» TRY IT
Only the lines from the one containing "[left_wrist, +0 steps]" through the end of the listing below belong in your answer; retype them exactly.
INFORMATION SUPPLIED Block Start
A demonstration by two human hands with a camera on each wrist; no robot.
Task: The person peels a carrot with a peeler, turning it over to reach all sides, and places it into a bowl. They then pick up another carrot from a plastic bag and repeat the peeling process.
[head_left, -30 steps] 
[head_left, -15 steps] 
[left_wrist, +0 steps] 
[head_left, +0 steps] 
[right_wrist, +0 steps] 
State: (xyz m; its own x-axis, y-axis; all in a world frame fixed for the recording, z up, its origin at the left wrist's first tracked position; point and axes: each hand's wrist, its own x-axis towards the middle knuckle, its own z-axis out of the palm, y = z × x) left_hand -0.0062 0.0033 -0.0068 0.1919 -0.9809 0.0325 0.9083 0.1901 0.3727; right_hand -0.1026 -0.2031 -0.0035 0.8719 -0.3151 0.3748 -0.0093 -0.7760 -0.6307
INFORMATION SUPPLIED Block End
» REPLY TO THE TASK
[left_wrist, +0 steps] 
[head_left, +0 steps] 
[right_wrist, +0 steps] 
State: (xyz m; its own x-axis, y-axis; all in a world frame fixed for the recording, z up, its origin at the left wrist's first tracked position; point and axes: each hand's wrist, its own x-axis towards the middle knuckle, its own z-axis out of the palm, y = z × x) left_hand -0.0062 0.0033 -0.0068 0.1919 -0.9809 0.0325 0.9083 0.1901 0.3727; right_hand -0.1026 -0.2031 -0.0035 0.8719 -0.3151 0.3748 -0.0093 -0.7760 -0.6307

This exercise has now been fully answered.